Les fins de la violence

Dans un premier temps, la question de violence, pour générale et théorique qu’elle soit, se rapporte à nombre de situations historiques, telles celles ouvertes par les mouvements de résistance contre la colonialisation au lendemain de la Seconde Guerre mondiale, en Algérie par exemple. Et elle avait mise aux prises les plus grands intellectuels de l’époque, tels Sartre, Merleau-Ponty ou Camus, sans compter Franz Fanon.
On peut en bref présenter l’état des débats de la façon suivante :
Les arguments philosophiques développés par Merleau-Ponty dans Humanisme et terreur distinguent entre différentes formes de violence, et acceptent celles qui travaillaient à l'avènement d'un monde humain : « La question pour le moment n'est pas de savoir si l'on accepte ou refuse la violence, mais si la violence avec laquelle on pactise est “progressive” et tend à se supprimer ou si elle tend à se perpétuer ». Dès lors que « tous les régimes sont criminels », ce n'est pas la morale pure qui peut décider quels sont justes et quels ne sont le sont pas, mais les intérêts qu'ils servent, les fins qu'ils visent, l'émancipation des hommes ou leur aliénation, et la dynamique historique qui les conduit : « Il faut situer le crime dans la logique d'une situation, dans la dynamique d'un régime dans la totalité historique à laquelle il appartient ».
Dans le contexte de la guerre froide, où s’opposaient deux blocs idéologiques, les Etats-Unis d’une part, incarnant l’impérialisme occidental, l’autre l’Union Soviétique, censée promouvoir la libération des peuples de l’aliénation du système capitaliste, force était de choisir son camp. Et la plupart des intellectuels de l’époque s’engagèrent en faveur d’un Etat, censé incarné l’aspiration des hommes à la liberté, et travaillant à la réaliser.

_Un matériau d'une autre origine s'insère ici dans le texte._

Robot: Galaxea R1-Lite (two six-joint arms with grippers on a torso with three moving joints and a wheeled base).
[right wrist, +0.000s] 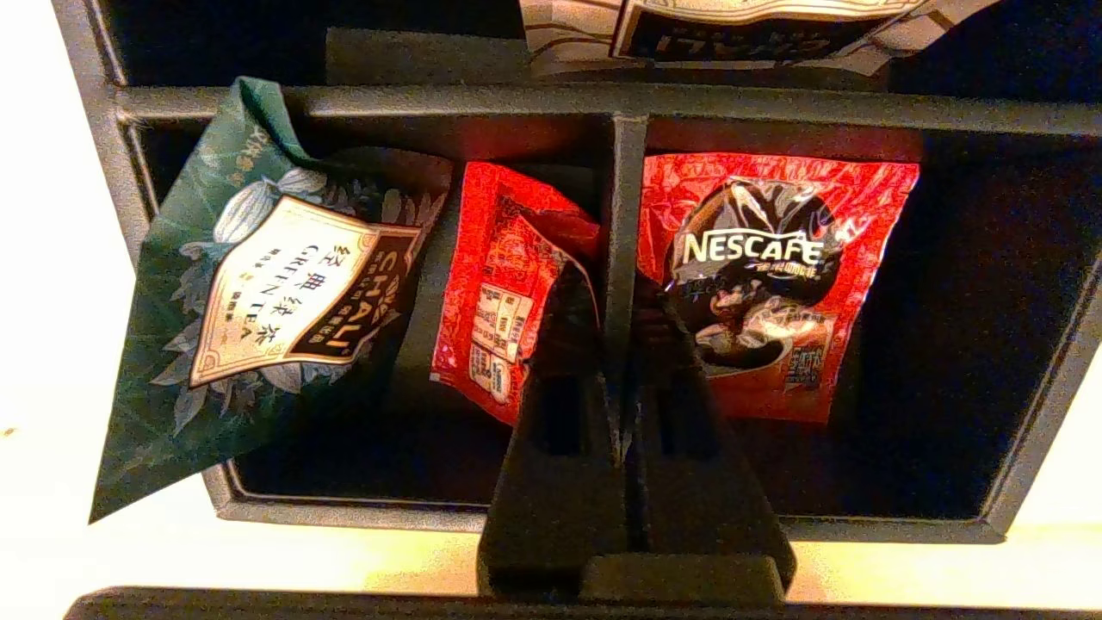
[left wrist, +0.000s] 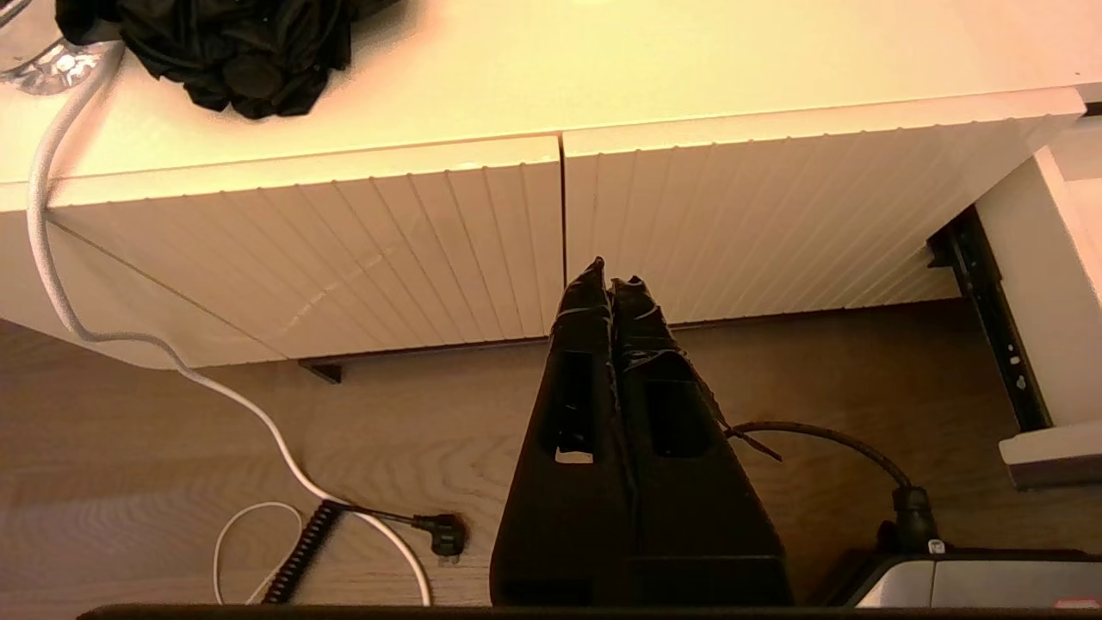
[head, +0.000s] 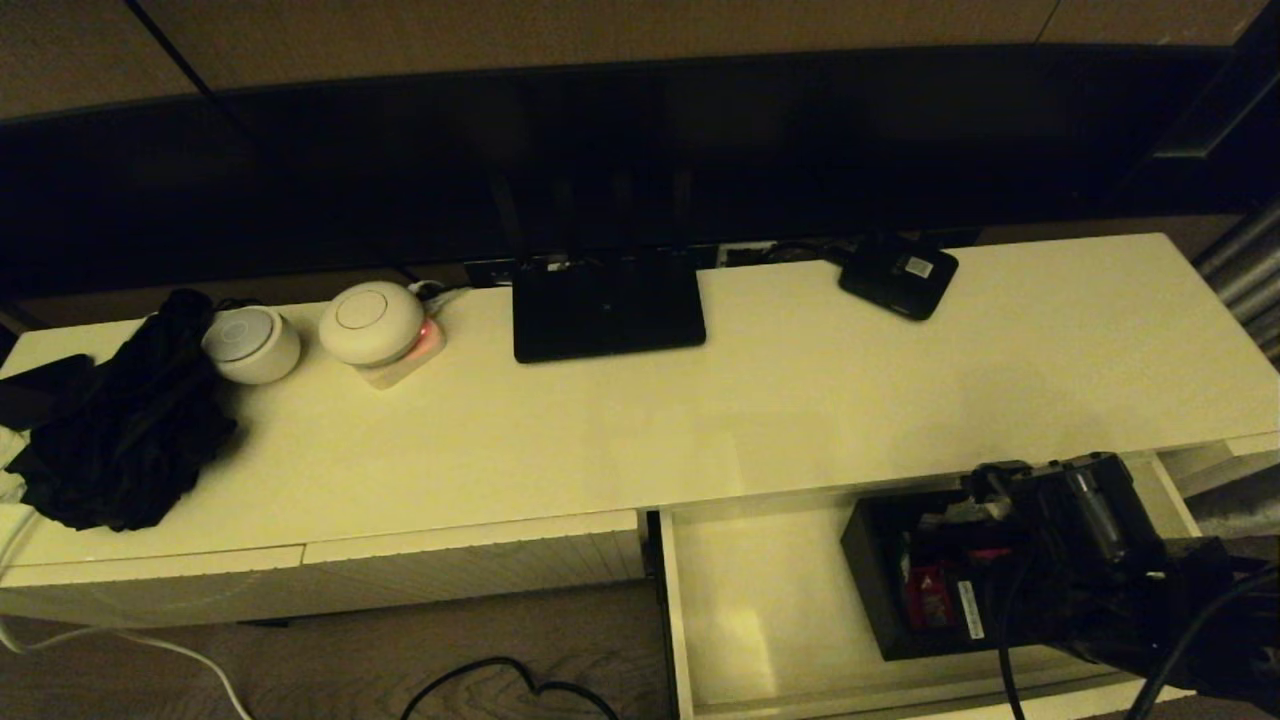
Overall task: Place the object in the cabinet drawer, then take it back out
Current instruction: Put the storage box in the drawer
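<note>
Black divided box [head: 900, 590] with red packets sits in the open cream drawer [head: 740, 620], right side

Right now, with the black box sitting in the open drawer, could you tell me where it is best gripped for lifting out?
Probably the upright centre divider of the black box, taken from straight above: it is thin, rigid and exposed between the packets. The right gripper is shut on it there. The left gripper hangs shut beside the closed drawer fronts.
</note>
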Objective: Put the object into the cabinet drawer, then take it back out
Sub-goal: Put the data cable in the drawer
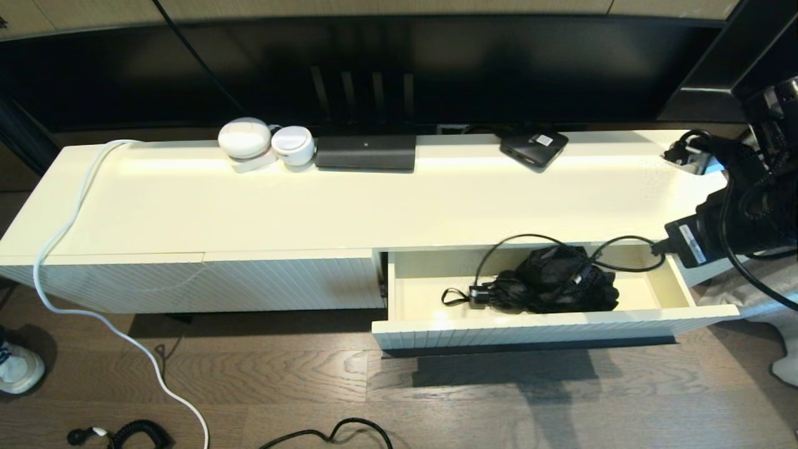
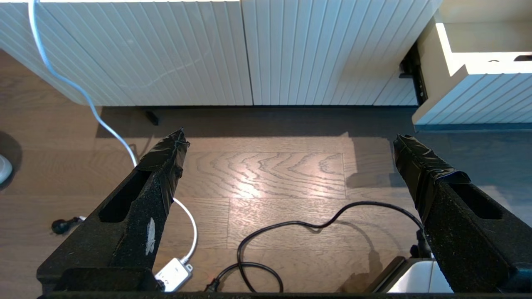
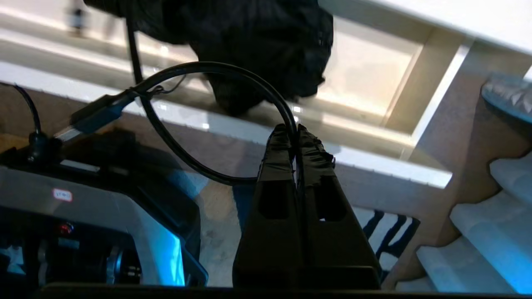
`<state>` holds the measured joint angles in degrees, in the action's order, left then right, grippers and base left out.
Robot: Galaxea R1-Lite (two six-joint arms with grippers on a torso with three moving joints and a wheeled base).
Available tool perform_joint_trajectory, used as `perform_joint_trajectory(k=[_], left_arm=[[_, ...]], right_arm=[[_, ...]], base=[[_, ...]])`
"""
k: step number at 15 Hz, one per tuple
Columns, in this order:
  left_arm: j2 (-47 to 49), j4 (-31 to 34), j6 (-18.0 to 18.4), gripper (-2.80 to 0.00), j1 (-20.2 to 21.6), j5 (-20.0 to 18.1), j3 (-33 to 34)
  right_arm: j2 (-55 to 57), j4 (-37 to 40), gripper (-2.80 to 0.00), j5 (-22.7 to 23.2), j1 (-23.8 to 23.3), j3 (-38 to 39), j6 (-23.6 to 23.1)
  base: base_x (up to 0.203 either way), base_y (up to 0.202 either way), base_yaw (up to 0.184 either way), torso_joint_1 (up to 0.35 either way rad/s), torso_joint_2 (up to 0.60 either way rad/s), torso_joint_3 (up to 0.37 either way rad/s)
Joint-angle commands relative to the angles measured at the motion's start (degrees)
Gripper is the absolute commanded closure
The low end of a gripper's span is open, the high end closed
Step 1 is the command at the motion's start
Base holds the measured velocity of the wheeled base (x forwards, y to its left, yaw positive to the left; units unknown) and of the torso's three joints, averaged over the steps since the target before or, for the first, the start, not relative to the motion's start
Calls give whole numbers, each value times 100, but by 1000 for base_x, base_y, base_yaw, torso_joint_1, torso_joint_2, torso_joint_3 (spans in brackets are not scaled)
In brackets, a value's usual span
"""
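Nearest our head camera lay the wooden floor (image 1: 299, 386), crossed by a white cable (image 1: 124, 337) and a black cord (image 1: 336, 433). We kept our left gripper (image 2: 289, 143) low above those boards in front of the cabinet (image 1: 280, 206), its two taped fingers (image 2: 166, 160) spread wide with nothing between them. We saw the cabinet drawer (image 1: 536, 327) pulled out at the right part of the cabinet, and the object, a folded black umbrella (image 1: 548, 284), lay inside it on the cream bottom, its strap loop pointing toward the closed ribbed front (image 1: 206, 284). Our right gripper (image 3: 296, 135) hung just outside the drawer's right end, fingers pressed together and gripping nothing; a thin black cable (image 3: 232, 70) looped in front of its tips. On the cabinet top, along the back edge, stood two white round devices (image 1: 265, 144), a flat black box (image 1: 365, 153) and a small dark box (image 1: 533, 147).
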<state>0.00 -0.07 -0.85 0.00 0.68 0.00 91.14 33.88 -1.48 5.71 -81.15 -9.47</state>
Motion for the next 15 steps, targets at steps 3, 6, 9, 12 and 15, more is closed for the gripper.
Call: perform_joint_trajectory(k=[3,6,9,12,15], left_arm=[[0,-2,-3,-280,0,2,0],[0,-2,-3,-280,0,2,0],[0,-2,-3,-280,9,2,0],[0,-2,-3,-280,0,2,0],[0,-2,-3,-280,0,2,0]], right_arm=[[-484,-127,0,16,-264,767,-11],[-440,-276,0,16,-281,1005,42],[-162,-596,0,24,-314,1104,101],[203,-1053,0,24,-459,1195,103],[793,-1691,0,24,-575,1111,196]], base=[[0,0,0,0,0,0],[0,0,0,0,0,0],[0,0,0,0,0,0],[0,0,0,0,0,0],[0,0,0,0,0,0]])
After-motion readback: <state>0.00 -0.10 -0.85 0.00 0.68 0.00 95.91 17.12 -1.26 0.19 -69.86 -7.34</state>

Cette justification perdit sa validité face à un régime dont on apprenait qu'il perpétuait la pratique de la terreur et qu'il « tournait le dos à ses fins ». Et bien que Merleau-Ponty fut d'accord avec Sartre que le choix n'est pas entre la pureté et la violence, puisque la violence est partout, celle-ci avait perdu toute légitimité dès lors que « l'élément de terreur » l'emportait sur « l'élément humaniste » : « À moins d'être illuminé, on admettra que ces faits remettent entièrement en question la signification du système russe […] Il n'y a pas de socialisme quand un citoyen sur vingt est aux camps » », écrit-il dans L'URSS et les camps. À la différence de Sartre, qui restera toujours un intellectuel contestataire, traversé de tensions assumées entre engagement et réflexion critique, « un homme de trop », jamais tout à fait à sa place, Merleau-Ponty se réfugia dans le retrait et le silence mélancolique de « sa vie profonde ». Confronté à la réalité des camps, Sartre s’interroge : “Jusqu'où peuvent-ils aller ?” et “Jusqu'où puis-je les suivre ?” Il y a une morale de la politique – sujet difficile, jamais clairement traité – et, quand la politique doit trahir sa morale, choisir la morale c'est trahir la politique. Allez-vous débrouiller avec cela : surtout quand la politique s'est donné pour but l'avènement du règne humain". Et je ne parle pas des positions que prit Sartre lors de la guerre d’Algérie et les propos terribles qu’il tint dans sa préface aux Damnés de la terre de Franz Fanon, qui est, à chaque page, un appel au meurtre des colons. Aujourd’hui encore Fanon reste une référence dans les mouvements de libération palestiniens.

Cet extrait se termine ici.